Column
A Benipukur landmark. Notice the colonial spelling of the area. Photo by Asad Latif.
Beniapukur in Kolkata is a largely Muslim area, one of several minority ghettos that have been described as a "territorialised form of hyper visibility and containment". What this means is that such areas stand out in a largely Hindu city as sites of demographic difference that are dramatised by the sheer weight of minority numbers but that are kept in place, so to say, by the invisible cordon of the majority community. I have faint memories of Beniapukur from my childhood and youth spent in the nearby Park Circus area. Park Circus in those years was a cosmopolitan place where religious, linguistic and class identities coexisted in tolerant understanding if not in seamless harmony. Today, it seems to have gone the way of Beniapukur, but that is another story.
I revisited the Beniapukur of my memories in April last year. Immensely congested, it is not only a face-to-face society but is also an in-your-face society. There is no space to be yourself here in such densely-packed space. You are a part of everybody else, and everybody else is a part of you. You are your society. The area is "hyper-visibly" Muslim, with men with beards and caps, and women wearing the burqa, contributing to the visual normalcy of the roads. Also, the lingua franca of the streets, shops and restaurants is Hindi, although some or many or most people might well study Urdu as their mother-tongue language in school. Clearly, residents in Beniapukur in great numbers hail from Bihar or Uttar Pradesh or are descendants of Muslim immigrants from North India. Generations pass but not genetic inheritances of language and habit.
Waiting for naan and mutton masala in a well-known restaurant, something caught my eye in the passing crowd. It was the presence of children in smartly-pressed uniforms on their way to school. Their easy gait spoke of a secular self-confidence in the Indian education system, whose English-medium stream certainly (but not exclusively) allows students access to top careers in medicine, engineering, computing, law, teaching and the civil service - all of which require competence in English along with the mastery of their chosen disciplines. A child's Religious Quotient is not a part of that competitive reckoning. This is not to say that children cannot be Hindu, Muslim, Christian, Sikh, Buddhist, Jain or agnostic or atheist. They can, and they are. But their religious (or non-religious) credentials are far less important than their epistemic capacity to be citizens, that is, to be politically equal stakeholders of the civic sphere.

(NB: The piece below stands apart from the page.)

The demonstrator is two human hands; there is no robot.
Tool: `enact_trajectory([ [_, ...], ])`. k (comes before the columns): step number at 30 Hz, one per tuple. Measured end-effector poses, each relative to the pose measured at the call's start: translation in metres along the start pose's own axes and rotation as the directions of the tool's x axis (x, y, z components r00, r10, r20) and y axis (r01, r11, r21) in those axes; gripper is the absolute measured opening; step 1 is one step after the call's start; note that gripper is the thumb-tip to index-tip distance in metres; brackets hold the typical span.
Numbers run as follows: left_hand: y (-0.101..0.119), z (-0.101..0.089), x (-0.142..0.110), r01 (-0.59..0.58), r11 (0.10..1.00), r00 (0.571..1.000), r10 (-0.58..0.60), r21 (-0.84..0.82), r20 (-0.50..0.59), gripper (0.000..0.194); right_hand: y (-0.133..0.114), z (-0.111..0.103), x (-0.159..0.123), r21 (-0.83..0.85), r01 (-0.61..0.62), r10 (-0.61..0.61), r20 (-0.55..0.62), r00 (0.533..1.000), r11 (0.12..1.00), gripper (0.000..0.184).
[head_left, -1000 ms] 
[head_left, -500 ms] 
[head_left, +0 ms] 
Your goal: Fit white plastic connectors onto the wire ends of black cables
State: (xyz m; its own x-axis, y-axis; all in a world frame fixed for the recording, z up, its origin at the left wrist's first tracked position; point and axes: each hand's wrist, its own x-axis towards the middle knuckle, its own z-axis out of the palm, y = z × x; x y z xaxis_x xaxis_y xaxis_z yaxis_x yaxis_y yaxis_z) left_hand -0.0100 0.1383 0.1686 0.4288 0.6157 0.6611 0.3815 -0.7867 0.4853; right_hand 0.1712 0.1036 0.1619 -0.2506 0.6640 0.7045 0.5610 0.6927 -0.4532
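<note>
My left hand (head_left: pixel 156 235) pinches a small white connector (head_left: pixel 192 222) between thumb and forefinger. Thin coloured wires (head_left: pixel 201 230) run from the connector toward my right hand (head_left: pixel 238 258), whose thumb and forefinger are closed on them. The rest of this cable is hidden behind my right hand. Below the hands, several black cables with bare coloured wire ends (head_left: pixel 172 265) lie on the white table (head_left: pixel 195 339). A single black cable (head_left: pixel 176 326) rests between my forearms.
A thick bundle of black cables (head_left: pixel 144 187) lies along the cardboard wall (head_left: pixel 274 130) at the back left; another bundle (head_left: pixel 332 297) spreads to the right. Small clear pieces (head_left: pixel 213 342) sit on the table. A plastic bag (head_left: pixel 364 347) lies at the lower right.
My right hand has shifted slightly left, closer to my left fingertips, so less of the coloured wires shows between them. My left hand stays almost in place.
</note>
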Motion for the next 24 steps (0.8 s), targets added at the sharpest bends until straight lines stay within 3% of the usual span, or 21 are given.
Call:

English-medium schools, to which I think most of the children were headed given their uniforms, inculcate to this day an inclusive sense of English-speaking Indianness that, for all its colonial provenance, is a linguistic legacy that helps to hold diverse India together. Some of the oldest and most illustrious English-medium schools are Christian mission schools as well, but they do not exist to convert Hindus, Muslims, Buddhists, et cetera, to Christianity. As a former student of three Christian institutions - St. Victor School and Don Bosco School (both Catholic and in Park Circus) and Calcutta Boys' School (Methodist in Moulali) - I can attest to the fact that I am still Muslim. I owe my ability to write in these pages today to the teachers who taught me English without ever demanding that I cease or even pause to be Indian (or Muslim). They were Indians themselves. The Frank Anthony Public School in the Beniapukur neighbourhood carries the legacy of the immense Anglo-Indian contribution to national education. I think many of the students passing by the restaurant could have been headed there.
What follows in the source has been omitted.